6.Energies & Thermochemistry

To be improved further

Let's say we want to calculate the reaction:

A + B -> C

where A, B and C can be atoms, molecules or molecular fragments. The first thing to make sure is that the equation is balanced, the same number of atoms must be present on both sides and the charge must be the same on both sides. N₂ +H₂ -> NH₃ is not a balanced equation for example while N₂ + 3H₂ -> 2NH₃ is.

Note that the discussion here is valid for any reaction. If you are calculating a conformational energy or isomerization energy instead you would be calculating the reaction A -> C instead (and you can then leave out all terms involving B in equations below). If you have A + B -> C + D then you must add terms for D.

Calculating relative electronic energies and ZPE-corrected energies

We start out by solving the electronic problem for each species (A, B or C; we'll use X as a general label ) separately.

This gives us the ∆E^el reaction energy (reaction energy at 0 Kelvin but neglects zero-point motion):

∆E^el = E^el_C - E^el_A - E^el_B

The E^el_X energies you get from the ORCA output in the line: FINAL SINGLE POINT ENERGY -XX.XXXXX

This energy is called total energy, potential energy or electronic energy (even though includes nuclear repulsion also).

For example: grep FINAL outputfile

The energy will be in hartrees. It's common practice to add/subtract the total energies in hartree units but then convert the energy difference (here ∆E^el ) immediately to kcal/mol or eV by multiplying by the appropriate constant.

If you ran a geometry optimization you want to make sure that the job finished properly and then since the line above is printed for each step, to take the energy from the last line

This would typically be called an electronic energy difference or potential energy difference. Even though it's strictly not comparable to any experiment (as it neglects zero-point motion and it's at 0 Kelvin) it's still often reported as it is the most important term and usually a very good approximation to the enthalpy difference (less for free energy because of entropy).

Next we calculate the Zero-point energy (ZPE) for each species (by harmonic vibrational frequencies) and get the ZPE correction:

The ZPE energies you get from the ORCA frequency output. There will be a line that in the ORCA frequency output:

Zero point energy ... => ZPE in hartree units

∆ZPE_corr = ZPE_C - ZPE_A - ZPE_B

We can then add : ∆E^el + ∆ZPE_corr = ∆E⁰ (zero-point corrected reaction energy at 0 K)

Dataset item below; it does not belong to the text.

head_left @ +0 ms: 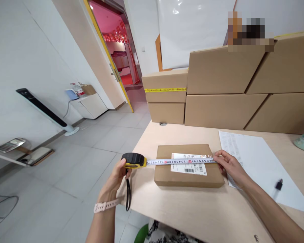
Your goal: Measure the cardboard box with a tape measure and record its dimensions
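A flat brown cardboard parcel [167,175] with a white shipping label [192,167] lies on the light wooden table [192,209]. My left hand [116,177] is closed round the yellow and black tape measure case [133,160], held just off the parcel's left edge, its black strap hanging down. The white tape blade [177,161] runs across the top of the parcel. My right hand [229,164] pinches the blade's end at the parcel's right edge.
Stacked cardboard boxes [225,91] line the back of the table. A printed sheet of paper [258,165] with a small black pen cap [279,184] lies to the right. A tower fan [44,109] and a low cabinet [90,105] stand on the tiled floor at left.
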`<state>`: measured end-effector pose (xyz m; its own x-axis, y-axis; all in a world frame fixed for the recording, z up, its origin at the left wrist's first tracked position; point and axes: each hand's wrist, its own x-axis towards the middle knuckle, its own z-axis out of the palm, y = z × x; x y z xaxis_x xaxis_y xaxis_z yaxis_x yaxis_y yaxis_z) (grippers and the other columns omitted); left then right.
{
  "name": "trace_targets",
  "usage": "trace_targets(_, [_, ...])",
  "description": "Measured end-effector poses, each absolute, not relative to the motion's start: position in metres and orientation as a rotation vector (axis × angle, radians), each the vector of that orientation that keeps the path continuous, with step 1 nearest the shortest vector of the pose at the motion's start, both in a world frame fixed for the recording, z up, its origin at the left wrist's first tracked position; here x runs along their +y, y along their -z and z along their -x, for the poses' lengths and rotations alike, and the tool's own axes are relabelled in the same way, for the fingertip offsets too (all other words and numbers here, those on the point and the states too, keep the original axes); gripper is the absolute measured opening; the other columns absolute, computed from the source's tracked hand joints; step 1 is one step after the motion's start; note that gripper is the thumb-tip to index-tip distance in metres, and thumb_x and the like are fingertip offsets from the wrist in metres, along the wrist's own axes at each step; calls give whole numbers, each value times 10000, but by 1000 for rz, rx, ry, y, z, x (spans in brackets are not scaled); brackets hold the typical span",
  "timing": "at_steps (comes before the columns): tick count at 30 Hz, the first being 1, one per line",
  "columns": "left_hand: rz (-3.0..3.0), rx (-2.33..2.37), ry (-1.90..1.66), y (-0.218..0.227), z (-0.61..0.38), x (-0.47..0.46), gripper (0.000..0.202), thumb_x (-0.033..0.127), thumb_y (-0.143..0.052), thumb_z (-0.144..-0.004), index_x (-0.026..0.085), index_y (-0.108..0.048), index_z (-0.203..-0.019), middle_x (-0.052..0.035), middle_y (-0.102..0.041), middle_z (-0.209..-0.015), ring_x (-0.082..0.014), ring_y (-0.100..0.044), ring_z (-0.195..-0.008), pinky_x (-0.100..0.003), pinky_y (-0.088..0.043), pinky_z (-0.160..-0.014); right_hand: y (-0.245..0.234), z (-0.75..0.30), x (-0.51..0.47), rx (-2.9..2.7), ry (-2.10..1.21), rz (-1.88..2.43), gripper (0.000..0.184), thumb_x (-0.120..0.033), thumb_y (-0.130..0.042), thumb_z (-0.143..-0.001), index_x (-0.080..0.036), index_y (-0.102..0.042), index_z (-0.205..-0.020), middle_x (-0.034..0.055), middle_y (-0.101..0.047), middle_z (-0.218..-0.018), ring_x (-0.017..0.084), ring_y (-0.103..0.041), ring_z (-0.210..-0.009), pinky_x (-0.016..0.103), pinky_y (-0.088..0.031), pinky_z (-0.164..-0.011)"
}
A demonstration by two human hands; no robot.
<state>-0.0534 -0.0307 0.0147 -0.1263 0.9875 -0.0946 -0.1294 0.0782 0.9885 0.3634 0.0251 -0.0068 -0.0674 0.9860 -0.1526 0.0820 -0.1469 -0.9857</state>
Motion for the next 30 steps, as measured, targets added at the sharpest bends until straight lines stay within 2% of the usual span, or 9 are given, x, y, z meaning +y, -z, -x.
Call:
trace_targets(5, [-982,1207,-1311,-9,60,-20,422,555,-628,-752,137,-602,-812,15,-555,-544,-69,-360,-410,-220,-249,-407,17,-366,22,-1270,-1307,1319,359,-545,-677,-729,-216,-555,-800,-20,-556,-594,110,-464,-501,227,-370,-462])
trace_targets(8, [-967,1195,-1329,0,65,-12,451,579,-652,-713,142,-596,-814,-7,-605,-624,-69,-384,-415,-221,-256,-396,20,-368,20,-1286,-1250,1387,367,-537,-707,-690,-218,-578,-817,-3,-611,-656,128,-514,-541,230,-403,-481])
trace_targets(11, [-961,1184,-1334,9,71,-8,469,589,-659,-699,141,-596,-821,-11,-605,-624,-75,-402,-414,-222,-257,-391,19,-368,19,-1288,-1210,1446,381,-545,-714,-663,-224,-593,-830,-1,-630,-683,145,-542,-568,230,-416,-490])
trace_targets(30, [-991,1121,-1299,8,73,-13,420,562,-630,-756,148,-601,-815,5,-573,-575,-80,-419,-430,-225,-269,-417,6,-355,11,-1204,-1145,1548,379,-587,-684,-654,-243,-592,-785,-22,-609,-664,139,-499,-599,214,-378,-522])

We could also do it in a different way: E^el_A + ZPE_A = E⁰_A and E^el_B + ZPE_B = E⁰_B and E^el_C + ZPE_C = E⁰_C

Then: ∆E⁰ = E⁰_C - E⁰_A - E⁰_B

In the PES exercises you are asked to calculate electronic energies and zero-point energies for different isomers and then compare ∆E⁰ to ∆E^el values.

Calculating Enthalpies and Free energies at room temperature

Then we calculate the thermal energy correction at e.g. room temperature (E²⁹⁸_corr) for each species and calculate the ZPE correction:

∆E²⁹⁸_corr = E²⁹⁸_C,corr - E²⁹⁸_A,corr - E²⁹⁸_B,corr (E²⁹⁸_X,corr = E²⁹⁸_{X,vibrational +} E²⁹⁸_{X,rotational +} E²⁹⁸_{X,translational )}

and then add : ∆E^el + ∆ZPE_corr + ∆E²⁹⁸_corr = ∆E²⁹⁸ (zero-point corrected reaction energy at 298 K)

Add a k_BT term to get enthalpy:

∆E^el + ∆ZPE_corr + ∆E²⁹⁸_corr + k_BT = ∆H²⁹⁸ (enthalpy difference at 298 K)

Calculate entropic term TS = T( S_el + S_vib + S_rot + S_trans )

and calculate Gibbs free energy difference:

∆E^el + ∆ZPE_corr + ∆E²⁹⁸_corr + k_BT - TS= ∆G²⁹⁸ (free energy difference at 298 K)

In the ORCA frequency output you can find all of these terms:

"Final Gibbs free enthalpy ..." => G²⁹⁸

"Final entropy term ..." => TS term at 298 K

"Total Enthalpy ..." => H²⁹⁸ term

G-E(el) ... X.XXXXX Eh => (G²⁹⁸ - E^el) Handy free-energy correction term.

So all the thermochemical quantities here you can get from a frequency calculation in ORCA.

Most of these do not come from quantum mechanics but basic thermodynamics and statistical mechanics but are included in the output for convenience.

These quantities are approximate as we assume that the molecular vibrations can be described well by the harmonic approximation and that the rotations can be described well by the rigid-rotor approximation.